Action item:
Every line of the listing below should be written out exactly.

Given material:
——
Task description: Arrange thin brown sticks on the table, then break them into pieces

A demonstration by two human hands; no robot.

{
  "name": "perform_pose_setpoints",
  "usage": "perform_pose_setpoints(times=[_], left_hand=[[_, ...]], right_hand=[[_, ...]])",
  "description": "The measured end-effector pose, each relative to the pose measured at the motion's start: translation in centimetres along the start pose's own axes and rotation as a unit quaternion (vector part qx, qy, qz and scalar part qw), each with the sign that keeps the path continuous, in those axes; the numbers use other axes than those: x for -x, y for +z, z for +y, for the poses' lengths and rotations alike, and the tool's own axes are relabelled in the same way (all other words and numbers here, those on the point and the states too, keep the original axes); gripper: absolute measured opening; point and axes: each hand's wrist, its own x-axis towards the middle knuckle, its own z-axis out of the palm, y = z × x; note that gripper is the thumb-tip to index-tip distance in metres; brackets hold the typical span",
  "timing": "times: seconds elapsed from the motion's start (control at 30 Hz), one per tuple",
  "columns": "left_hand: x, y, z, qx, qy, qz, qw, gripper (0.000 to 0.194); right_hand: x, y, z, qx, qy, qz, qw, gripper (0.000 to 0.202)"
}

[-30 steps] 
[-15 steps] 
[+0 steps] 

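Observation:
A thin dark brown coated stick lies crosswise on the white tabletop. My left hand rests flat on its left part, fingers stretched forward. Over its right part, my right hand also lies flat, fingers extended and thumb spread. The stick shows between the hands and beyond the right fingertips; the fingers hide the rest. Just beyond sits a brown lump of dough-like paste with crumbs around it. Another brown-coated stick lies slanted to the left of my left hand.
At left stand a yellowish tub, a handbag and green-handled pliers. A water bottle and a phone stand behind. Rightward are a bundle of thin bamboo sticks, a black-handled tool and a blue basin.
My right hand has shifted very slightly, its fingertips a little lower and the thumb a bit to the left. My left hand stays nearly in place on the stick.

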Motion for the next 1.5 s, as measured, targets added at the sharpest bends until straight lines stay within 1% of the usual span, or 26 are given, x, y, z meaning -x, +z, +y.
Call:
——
Written reply:
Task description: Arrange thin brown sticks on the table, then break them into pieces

A demonstration by two human hands; no robot.

{
  "name": "perform_pose_setpoints",
  "usage": "perform_pose_setpoints(times=[_], left_hand=[[_, ...]], right_hand=[[_, ...]])",
  "description": "The measured end-effector pose, each relative to the pose measured at the motion's start: translation in centimetres along the start pose's own axes and rotation as a unit quaternion (vector part qx, qy, qz and scalar part qw), each with the sign that keeps the path continuous, in those axes; the numbers use other axes than those: x for -x, y for +z, z for +y, for the poses' lengths and rotations alike, and the tool's own axes are relabelled in the same way (all other words and numbers here, those on the point and the states too, keep the original axes); gripper: absolute measured opening; point and axes: each hand's wrist, its own x-axis towards the middle knuckle, its own z-axis out of the palm, y = z × x; note that gripper is the thumb-tip to index-tip distance in metres; brackets hold the typical span",
  "timing": "times: seconds elapsed from the motion's start (control at 30 Hz), one per tuple",
  "columns": "left_hand: x, y, z, qx, qy, qz, qw, gripper (0.000 to 0.194); right_hand: x, y, z, qx, qy, qz, qw, gripper (0.000 to 0.202)"
}

[-30 steps] 
[-15 steps] 
[+0 steps] 

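Observation:
A thin dark brown coated stick lies crosswise on the white tabletop. My left hand rests flat on its left part, fingers stretched forward. Over its right part, my right hand also lies flat, fingers extended and thumb spread. The stick shows between the hands and beyond the right fingertips; the fingers hide the rest. Just beyond sits a brown lump of dough-like paste with crumbs around it. Another brown-coated stick lies slanted to the left of my left hand.
At left stand a yellowish tub, a handbag and green-handled pliers. A water bottle and a phone stand behind. Rightward are a bundle of thin bamboo sticks, a black-handled tool and a blue basin.
My right hand has shifted very slightly, its fingertips a little lower and the thumb a bit to the left. My left hand stays nearly in place on the stick.
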
Motion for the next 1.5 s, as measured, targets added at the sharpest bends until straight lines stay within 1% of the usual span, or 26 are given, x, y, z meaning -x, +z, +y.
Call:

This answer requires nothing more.